Democracy has had an active role in planning since the first Town and Country Planning Act in 1947. I am not endorsing a US-style, market-led approach to planning which deprives local residents from having a say in the future of their communities. But Liz Truss’ success in winning the votes of the Tory party membership was partly due to an anti-development stance which will do doubt be replayed in the two years leading up to the next general election.
While there is undoubtedly a role for local voices in development decisions, it is clear from the new towns delivery programme, which required an Act of Parliament and the establishment of development corporations, that housing figures are only ever met when decisions are taken outside the remit of local authorities.

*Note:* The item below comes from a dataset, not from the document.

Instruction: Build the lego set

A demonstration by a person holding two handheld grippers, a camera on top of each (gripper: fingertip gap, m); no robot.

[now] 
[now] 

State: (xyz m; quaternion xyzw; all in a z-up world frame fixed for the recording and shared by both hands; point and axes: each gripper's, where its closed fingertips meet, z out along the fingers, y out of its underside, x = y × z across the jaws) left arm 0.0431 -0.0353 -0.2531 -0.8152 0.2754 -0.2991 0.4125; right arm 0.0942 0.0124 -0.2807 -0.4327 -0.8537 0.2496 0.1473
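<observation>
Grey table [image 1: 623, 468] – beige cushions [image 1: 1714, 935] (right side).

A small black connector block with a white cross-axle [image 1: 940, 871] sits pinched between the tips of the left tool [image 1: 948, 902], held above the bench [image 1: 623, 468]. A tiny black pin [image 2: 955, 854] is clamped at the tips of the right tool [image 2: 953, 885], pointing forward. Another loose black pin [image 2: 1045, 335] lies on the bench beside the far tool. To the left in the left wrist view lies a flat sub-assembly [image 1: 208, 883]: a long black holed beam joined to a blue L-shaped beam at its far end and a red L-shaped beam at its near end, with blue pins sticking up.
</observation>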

We support the return of the National Infrastructure Committee and an ‘infrastructure first’ approach which brings together infrastructure, housing, energy and climate change in a de-politicised environment to expedite the creation of new settlements. In doing so - removing the influence of politics in the allocation of land - there is much that we could learn from the German or Dutch systems. Germany’s strategic planning decisions are made through a series of regional plans at a federal level; the Netherlands has a single national plan. Both countries are seen as having exemplary planning systems which allow development to proceed unhampered by pollical interference.
In the UK, the closest we have got to this model is the Regional Spatial Strategies (RSS), RSSs established a spatial vision and strategy specific to a region, for example, including the identification
of areas for development with a 20-year timescale while also providing direction for Local Development Frameworks on a local (borough/district) level.
The RSSs provided a cohesive approach to housing targets and transport planning and regionally-specific policies in a way which is so problematic within the two-tier system.
As the new towns programme shows, when planning work, it is top-down, rather than bottom-up. Ideally, a national spatial plan is required to kick-start development. Community involvement would have a role to play within this national approach. But the engagement process must be efficient (is three rounds of consultation on a design code alone really the best route to fast-tracking development?), and it must be consistent across the country.
As Neighbourhood Planning has demonstrated, the potential for a specific community to impact on planning decisions lies in that community’s demographic: those communities with a professional, prosperous and permanent demographic are likely to exert more power on local issues than deprived areas and those with more transient communities.
This factor cannot be changed by sound bites and empty promises; only through a very long-term investment in community development, creating genuine opportunities for involvement and involving a representative sample of the local community can this be achieved. To do so would require an investment in education for local residents – and perhaps even educating planners to engage more effectively with the ‘hard to reach’.
As the recent Conservative leadership campaign has demonstrated, political speeches berating the development of greenfield land can bring about short-term political success. But to create and implement new settlements, and in doing so, to achieve the (political) goal of levelling up, requires a long-term commitment. Enabling this– if necessary, by relinquishing political power – could achieve real success, including a lasting legacy for which politicians could be proud.